WORK TO BE COMPLETED:
Below, find the line containing "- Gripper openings" and the line containing "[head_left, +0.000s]"; reproduce exactly those two and every line between them, omitting pictures.

---- INPUT DATA

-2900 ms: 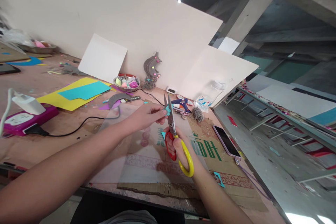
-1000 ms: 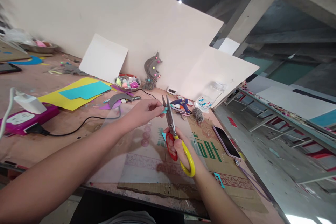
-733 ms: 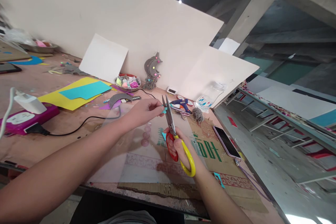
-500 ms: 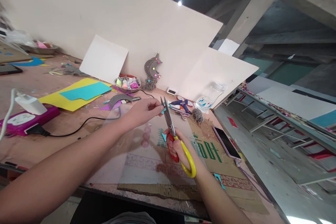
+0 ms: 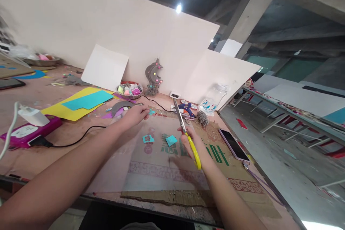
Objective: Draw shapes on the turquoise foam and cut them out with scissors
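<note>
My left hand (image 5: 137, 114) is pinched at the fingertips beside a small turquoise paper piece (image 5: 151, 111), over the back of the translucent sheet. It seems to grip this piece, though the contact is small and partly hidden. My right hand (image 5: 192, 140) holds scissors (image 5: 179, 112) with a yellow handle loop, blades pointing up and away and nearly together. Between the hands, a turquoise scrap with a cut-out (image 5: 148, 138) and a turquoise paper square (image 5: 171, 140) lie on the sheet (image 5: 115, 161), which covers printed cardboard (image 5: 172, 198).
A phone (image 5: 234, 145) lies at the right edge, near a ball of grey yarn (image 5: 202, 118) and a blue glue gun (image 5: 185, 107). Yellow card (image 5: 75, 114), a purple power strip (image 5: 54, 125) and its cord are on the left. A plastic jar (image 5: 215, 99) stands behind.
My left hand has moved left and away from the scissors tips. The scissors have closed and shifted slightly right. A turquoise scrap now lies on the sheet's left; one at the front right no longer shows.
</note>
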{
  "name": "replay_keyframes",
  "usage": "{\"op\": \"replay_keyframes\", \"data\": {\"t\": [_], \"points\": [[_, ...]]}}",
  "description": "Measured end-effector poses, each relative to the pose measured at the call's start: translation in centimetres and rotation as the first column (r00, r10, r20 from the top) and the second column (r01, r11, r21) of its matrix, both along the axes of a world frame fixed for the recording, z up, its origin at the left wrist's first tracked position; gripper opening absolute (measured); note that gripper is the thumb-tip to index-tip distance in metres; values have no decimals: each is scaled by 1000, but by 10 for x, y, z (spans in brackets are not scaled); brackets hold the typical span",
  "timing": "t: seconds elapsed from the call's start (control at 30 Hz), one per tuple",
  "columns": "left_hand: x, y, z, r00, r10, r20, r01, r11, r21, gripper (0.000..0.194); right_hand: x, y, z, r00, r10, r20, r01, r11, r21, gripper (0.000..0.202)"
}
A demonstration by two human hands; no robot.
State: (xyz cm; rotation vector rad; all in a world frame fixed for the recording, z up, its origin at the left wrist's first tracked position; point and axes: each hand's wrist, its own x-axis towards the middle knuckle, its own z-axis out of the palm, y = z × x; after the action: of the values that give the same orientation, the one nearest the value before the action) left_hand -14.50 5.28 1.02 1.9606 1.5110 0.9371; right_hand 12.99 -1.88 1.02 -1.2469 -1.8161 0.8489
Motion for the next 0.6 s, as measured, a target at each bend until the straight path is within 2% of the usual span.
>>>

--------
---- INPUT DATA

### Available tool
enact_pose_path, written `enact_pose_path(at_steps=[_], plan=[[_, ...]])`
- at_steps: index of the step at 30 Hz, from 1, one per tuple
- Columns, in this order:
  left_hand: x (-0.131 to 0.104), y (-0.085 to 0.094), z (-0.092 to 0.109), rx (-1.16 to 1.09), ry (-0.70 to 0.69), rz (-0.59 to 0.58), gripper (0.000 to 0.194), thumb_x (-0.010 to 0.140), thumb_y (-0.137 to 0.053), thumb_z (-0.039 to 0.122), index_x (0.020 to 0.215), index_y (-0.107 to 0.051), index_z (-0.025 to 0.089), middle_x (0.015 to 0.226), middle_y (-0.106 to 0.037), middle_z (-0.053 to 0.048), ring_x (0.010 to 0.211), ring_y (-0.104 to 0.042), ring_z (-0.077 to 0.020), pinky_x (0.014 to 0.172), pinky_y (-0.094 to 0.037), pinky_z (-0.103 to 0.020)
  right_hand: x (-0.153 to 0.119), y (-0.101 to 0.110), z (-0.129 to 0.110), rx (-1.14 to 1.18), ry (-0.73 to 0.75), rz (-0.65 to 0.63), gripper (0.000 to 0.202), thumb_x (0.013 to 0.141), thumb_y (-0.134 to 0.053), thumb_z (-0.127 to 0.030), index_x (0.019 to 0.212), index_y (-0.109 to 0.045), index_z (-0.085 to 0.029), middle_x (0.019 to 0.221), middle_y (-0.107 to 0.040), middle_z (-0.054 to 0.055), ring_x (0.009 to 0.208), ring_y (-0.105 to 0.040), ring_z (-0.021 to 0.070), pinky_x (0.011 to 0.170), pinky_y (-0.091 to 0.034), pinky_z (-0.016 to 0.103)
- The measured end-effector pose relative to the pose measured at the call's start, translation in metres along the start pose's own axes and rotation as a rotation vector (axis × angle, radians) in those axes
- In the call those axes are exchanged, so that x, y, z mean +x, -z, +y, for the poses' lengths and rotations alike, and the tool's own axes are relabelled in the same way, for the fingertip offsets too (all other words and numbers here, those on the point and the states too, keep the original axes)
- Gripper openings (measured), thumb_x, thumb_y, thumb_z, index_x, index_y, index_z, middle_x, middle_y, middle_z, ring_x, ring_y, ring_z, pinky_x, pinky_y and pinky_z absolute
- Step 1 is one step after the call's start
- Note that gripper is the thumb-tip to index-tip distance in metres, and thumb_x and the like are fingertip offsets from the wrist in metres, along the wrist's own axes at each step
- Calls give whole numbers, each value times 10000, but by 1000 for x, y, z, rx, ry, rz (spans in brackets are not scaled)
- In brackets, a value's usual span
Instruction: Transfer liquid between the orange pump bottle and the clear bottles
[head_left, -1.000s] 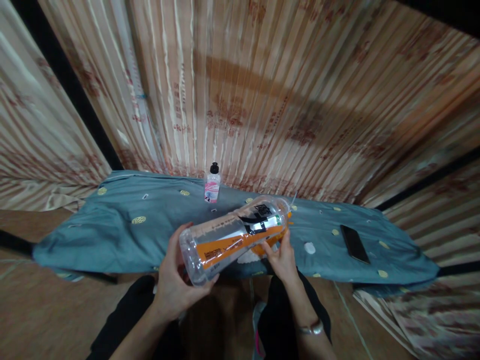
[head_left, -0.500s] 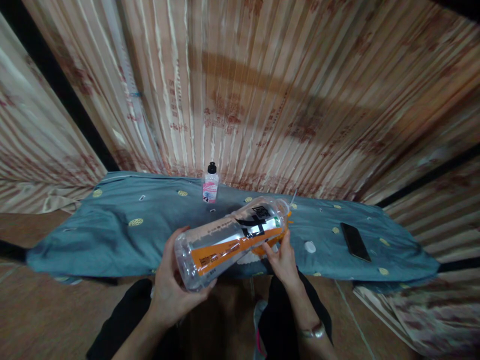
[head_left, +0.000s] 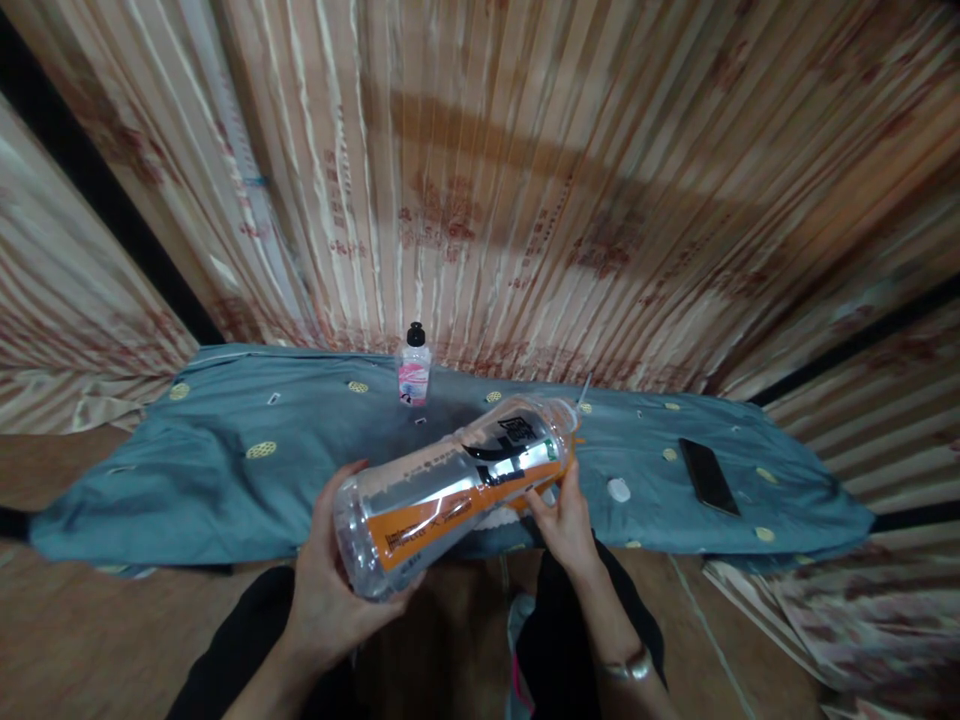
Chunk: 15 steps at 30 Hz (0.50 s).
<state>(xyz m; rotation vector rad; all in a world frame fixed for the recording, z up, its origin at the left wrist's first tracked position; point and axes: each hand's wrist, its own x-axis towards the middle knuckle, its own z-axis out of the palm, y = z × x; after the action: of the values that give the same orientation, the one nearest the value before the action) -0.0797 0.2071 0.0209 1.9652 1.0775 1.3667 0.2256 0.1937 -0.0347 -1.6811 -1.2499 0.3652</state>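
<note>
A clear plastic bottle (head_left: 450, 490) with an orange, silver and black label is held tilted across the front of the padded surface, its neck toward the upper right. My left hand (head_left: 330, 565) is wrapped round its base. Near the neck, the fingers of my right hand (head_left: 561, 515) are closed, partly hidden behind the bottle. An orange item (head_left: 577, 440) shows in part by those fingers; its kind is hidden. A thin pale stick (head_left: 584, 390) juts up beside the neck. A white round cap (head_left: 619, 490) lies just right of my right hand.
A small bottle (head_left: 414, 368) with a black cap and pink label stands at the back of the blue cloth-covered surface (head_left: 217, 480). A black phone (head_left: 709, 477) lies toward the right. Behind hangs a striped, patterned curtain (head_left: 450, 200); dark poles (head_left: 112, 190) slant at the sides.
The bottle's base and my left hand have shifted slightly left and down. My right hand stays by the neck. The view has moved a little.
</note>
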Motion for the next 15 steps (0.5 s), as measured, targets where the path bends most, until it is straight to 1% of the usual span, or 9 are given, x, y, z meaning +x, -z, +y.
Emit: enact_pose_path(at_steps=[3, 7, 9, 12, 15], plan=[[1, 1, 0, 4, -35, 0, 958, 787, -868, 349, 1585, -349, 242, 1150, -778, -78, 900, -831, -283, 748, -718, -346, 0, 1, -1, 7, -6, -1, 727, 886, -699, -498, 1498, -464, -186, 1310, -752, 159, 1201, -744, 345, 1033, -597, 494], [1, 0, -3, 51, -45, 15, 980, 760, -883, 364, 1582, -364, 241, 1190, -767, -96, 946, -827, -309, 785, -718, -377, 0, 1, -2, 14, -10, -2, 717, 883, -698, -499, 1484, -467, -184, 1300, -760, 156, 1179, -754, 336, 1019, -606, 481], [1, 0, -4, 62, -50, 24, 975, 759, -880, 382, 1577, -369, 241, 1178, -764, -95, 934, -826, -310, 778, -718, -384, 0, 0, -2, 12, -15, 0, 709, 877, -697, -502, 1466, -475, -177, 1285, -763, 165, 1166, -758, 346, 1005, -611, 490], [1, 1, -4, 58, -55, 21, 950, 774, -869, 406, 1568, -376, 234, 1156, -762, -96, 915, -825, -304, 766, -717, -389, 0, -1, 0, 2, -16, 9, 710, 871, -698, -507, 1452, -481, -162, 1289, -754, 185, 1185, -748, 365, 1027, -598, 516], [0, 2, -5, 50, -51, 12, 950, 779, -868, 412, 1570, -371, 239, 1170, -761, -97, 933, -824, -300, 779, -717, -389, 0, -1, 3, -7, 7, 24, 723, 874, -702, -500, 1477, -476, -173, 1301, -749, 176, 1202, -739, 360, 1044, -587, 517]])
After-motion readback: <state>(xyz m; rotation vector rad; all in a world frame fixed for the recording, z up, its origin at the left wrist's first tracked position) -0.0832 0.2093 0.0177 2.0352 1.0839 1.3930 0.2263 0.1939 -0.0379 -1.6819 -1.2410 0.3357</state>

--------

WRITTEN RESPONSE:
- Gripper openings (measured), thumb_x, thumb_y, thumb_z, index_x, index_y, index_z, middle_x, middle_y, middle_z, ring_x, ring_y, ring_z, pinky_x, pinky_y and pinky_z absolute
- Step 1 is one step after the call's start
- Note that gripper is the thumb-tip to index-tip distance in metres, and thumb_x and the like are fingertip offsets from the wrist in metres, along the wrist's own axes at each step
- Calls give whole numbers, each value times 10000, but by 1000 for x, y, z, rx, ry, rz (spans in brackets are not scaled)
- In brackets, a value's usual span
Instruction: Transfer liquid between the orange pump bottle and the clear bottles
[head_left, -1.000s] 
[head_left, -0.500s] 
[head_left, +0.000s] 

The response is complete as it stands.